* TASK *
Repeat every entry exactly as given.

* PROVIDED RECORDS *
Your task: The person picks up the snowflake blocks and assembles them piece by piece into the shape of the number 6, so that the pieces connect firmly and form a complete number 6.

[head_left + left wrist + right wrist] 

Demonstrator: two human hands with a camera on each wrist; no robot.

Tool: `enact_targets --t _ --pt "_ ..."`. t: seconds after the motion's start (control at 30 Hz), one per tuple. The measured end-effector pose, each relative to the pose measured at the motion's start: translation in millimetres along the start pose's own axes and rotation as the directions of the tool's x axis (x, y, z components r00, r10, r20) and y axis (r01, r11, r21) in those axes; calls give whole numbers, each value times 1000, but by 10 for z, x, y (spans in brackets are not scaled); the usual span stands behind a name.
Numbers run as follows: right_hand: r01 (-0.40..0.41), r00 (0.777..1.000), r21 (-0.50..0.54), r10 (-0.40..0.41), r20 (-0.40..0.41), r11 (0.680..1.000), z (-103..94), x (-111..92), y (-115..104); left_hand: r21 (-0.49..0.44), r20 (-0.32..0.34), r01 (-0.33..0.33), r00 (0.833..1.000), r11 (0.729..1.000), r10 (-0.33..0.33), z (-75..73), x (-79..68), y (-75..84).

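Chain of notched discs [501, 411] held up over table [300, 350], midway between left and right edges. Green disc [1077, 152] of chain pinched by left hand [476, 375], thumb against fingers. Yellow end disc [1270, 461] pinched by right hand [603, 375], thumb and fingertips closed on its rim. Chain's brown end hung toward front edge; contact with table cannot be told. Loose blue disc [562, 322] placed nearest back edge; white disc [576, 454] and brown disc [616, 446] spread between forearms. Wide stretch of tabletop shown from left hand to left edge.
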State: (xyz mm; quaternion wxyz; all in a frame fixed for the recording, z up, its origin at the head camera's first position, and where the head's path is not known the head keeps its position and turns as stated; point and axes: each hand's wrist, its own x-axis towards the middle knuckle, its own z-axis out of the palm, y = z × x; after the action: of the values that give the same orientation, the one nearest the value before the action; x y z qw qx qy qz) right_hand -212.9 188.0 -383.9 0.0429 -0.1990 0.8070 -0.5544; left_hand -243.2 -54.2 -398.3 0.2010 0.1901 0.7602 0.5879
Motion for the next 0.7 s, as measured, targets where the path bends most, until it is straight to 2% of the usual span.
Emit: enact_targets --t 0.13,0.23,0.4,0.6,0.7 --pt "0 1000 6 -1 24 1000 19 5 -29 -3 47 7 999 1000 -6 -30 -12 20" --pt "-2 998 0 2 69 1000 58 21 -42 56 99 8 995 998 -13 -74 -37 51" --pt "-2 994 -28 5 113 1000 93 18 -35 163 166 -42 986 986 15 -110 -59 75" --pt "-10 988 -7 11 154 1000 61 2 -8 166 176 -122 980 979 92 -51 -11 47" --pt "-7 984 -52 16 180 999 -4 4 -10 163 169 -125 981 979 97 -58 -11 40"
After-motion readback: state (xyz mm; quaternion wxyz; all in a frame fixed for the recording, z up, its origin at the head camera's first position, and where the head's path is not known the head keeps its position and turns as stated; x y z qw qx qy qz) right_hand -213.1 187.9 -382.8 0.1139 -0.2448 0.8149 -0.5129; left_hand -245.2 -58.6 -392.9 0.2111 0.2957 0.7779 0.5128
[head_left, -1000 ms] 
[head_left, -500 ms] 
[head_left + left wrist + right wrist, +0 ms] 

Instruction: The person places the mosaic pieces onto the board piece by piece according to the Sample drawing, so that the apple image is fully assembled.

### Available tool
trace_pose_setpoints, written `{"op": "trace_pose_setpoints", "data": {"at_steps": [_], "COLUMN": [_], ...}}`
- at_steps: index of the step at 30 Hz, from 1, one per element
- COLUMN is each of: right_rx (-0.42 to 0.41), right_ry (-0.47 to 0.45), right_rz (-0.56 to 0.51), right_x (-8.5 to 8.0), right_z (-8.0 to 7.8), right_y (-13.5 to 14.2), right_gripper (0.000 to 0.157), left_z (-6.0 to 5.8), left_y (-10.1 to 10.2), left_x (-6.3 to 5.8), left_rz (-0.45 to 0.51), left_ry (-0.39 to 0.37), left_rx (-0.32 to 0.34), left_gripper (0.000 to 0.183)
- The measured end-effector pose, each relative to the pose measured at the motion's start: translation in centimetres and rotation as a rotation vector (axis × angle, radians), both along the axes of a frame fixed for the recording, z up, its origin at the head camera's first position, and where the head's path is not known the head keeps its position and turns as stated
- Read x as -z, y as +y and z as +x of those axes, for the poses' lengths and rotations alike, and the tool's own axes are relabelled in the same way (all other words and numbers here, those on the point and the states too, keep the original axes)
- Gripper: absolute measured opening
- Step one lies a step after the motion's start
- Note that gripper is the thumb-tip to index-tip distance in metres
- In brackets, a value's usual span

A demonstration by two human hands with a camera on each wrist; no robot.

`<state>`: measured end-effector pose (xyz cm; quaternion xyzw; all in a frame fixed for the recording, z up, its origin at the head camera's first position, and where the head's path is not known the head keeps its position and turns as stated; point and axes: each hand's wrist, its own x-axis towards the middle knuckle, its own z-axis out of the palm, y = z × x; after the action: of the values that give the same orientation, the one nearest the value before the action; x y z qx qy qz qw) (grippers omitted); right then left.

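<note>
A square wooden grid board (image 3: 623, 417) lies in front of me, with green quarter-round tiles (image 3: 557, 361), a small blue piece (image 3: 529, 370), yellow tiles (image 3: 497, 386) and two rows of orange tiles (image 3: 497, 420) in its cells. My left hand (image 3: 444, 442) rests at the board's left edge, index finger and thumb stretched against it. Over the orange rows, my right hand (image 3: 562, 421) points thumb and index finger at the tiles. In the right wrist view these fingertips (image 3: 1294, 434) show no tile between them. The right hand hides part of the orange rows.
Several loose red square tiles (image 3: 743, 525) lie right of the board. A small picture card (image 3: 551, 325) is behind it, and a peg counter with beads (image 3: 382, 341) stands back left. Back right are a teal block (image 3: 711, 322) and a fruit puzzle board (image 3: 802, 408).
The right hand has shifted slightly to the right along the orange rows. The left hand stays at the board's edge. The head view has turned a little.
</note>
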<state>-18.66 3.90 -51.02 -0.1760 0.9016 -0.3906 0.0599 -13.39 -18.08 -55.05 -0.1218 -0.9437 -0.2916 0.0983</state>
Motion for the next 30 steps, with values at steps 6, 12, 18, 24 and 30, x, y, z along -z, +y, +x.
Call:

* OUTPUT OF THE TASK *
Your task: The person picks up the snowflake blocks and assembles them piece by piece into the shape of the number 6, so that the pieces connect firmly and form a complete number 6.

[head_left + left wrist + right wrist] 

Demonstrator: two human hands with a camera on each wrist; no robot.

Tool: `enact_targets --t _ --pt "_ ..."`. t: seconds after the motion's start (control at 30 Hz), one per tuple. The measured end-effector pose, each relative to the pose measured at the motion's start: translation in millimetres along the start pose's own axes and rotation as the directions of the tool's x axis (x, y, z components r00, r10, r20) and y axis (r01, r11, r21) in those axes; calls give whole numbers, each value times 1000, but by 10 for z, x, y (spans in brackets are not scaled); the usual span stands behind a name.
Numbers run as follows: right_hand: r01 (-0.40..0.41), r00 (0.777..1.000), r21 (-0.50..0.54), r10 (-0.40..0.41), r20 (-0.40..0.41), r11 (0.680..1.000), z (-103..94), x (-111..92), y (-115..104); left_hand: r21 (-0.49..0.44), r20 (-0.32..0.34), r01 (-0.33..0.33), r00 (0.833..1.000), r11 (0.729..1.000), r10 (-0.33..0.33), z (-75..73), x (-79..68), y (-75..84).

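Chain of notched discs [501, 411] held up over table [300, 350], midway between left and right edges. Green disc [1077, 152] of chain pinched by left hand [476, 375], thumb against fingers. Yellow end disc [1270, 461] pinched by right hand [603, 375], thumb and fingertips closed on its rim. Chain's brown end hung toward front edge; contact with table cannot be told. Loose blue disc [562, 322] placed nearest back edge; white disc [576, 454] and brown disc [616, 446] spread between forearms. Wide stretch of tabletop shown from left hand to left edge.
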State: (xyz mm; quaternion wxyz; all in a frame fixed for the recording, z up, its origin at the head camera's first position, and where the head's path is not known the head keeps its position and turns as stated; point and axes: each hand's wrist, its own x-axis towards the middle knuckle, its own z-axis out of the palm, y = z × x; after the action: of the values that give the same orientation, the one nearest the value before the action; x y z qw qx qy qz) right_hand -212.9 188.0 -383.9 0.0429 -0.1990 0.8070 -0.5544; left_hand -243.2 -54.2 -398.3 0.2010 0.1901 0.7602 0.5879
Motion for the next 0.7 s, as measured, targets where the path bends most, until it is straight to 2% of the usual span.
Emit: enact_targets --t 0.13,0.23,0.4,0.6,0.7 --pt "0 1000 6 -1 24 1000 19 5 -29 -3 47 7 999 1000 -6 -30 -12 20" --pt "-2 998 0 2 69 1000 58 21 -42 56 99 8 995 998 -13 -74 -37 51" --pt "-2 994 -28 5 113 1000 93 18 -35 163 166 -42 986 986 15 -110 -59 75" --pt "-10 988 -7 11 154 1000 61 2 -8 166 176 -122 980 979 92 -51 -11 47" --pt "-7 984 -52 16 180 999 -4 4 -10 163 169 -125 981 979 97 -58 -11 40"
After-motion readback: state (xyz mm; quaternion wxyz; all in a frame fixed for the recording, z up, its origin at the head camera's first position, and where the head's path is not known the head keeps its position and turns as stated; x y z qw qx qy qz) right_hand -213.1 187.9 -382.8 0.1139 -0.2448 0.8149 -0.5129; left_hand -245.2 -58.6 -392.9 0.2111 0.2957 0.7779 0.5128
[head_left, -1000 ms] 
[head_left, -500 ms] 
[head_left + left wrist + right wrist, +0 ms] 

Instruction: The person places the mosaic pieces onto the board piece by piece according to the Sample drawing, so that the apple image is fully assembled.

### Available tool
trace_pose_setpoints, written `{"op": "trace_pose_setpoints", "data": {"at_steps": [_], "COLUMN": [_], ...}}`
- at_steps: index of the step at 30 Hz, from 1, one per element
- COLUMN is each of: right_rx (-0.42 to 0.41), right_ry (-0.47 to 0.45), right_rz (-0.56 to 0.51), right_x (-8.5 to 8.0), right_z (-8.0 to 7.8), right_y (-13.5 to 14.2), right_gripper (0.000 to 0.157), left_z (-6.0 to 5.8), left_y (-10.1 to 10.2), left_x (-6.3 to 5.8), left_rz (-0.45 to 0.51), left_ry (-0.39 to 0.37), left_rx (-0.32 to 0.34), left_gripper (0.000 to 0.183)
- The measured end-effector pose, each relative to the pose measured at the motion's start: translation in centimetres and rotation as a rotation vector (axis × angle, radians), both along the axes of a frame fixed for the recording, z up, its origin at the head camera's first position, and where the head's path is not known the head keeps its position and turns as stated
- Read x as -z, y as +y and z as +x of those axes, for the poses' lengths and rotations alike, and the tool's own axes are relabelled in the same way (all other words and numbers here, those on the point and the states too, keep the original axes)
- Gripper: absolute measured opening
- Step one lies a step after the motion's start
- Note that gripper is the thumb-tip to index-tip distance in metres
- In brackets, a value's usual span

A demonstration by two human hands with a camera on each wrist; no robot.

`<state>`: measured end-effector pose (xyz cm; quaternion xyzw; all in a frame fixed for the recording, z up, its origin at the head camera's first position, and where the head's path is not known the head keeps its position and turns as stated; point and axes: each hand's wrist, its own x-axis towards the middle knuckle, its own z-axis out of the palm, y = z × x; after the action: of the values that give the same orientation, the one nearest the value before the action; x y z qx qy qz qw) (grippers omitted); right then left.

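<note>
A square wooden grid board (image 3: 623, 417) lies in front of me, with green quarter-round tiles (image 3: 557, 361), a small blue piece (image 3: 529, 370), yellow tiles (image 3: 497, 386) and two rows of orange tiles (image 3: 497, 420) in its cells. My left hand (image 3: 444, 442) rests at the board's left edge, index finger and thumb stretched against it. Over the orange rows, my right hand (image 3: 562, 421) points thumb and index finger at the tiles. In the right wrist view these fingertips (image 3: 1294, 434) show no tile between them. The right hand hides part of the orange rows.
Several loose red square tiles (image 3: 743, 525) lie right of the board. A small picture card (image 3: 551, 325) is behind it, and a peg counter with beads (image 3: 382, 341) stands back left. Back right are a teal block (image 3: 711, 322) and a fruit puzzle board (image 3: 802, 408).
The right hand has shifted slightly to the right along the orange rows. The left hand stays at the board's edge. The head view has turned a little.
</note>
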<state>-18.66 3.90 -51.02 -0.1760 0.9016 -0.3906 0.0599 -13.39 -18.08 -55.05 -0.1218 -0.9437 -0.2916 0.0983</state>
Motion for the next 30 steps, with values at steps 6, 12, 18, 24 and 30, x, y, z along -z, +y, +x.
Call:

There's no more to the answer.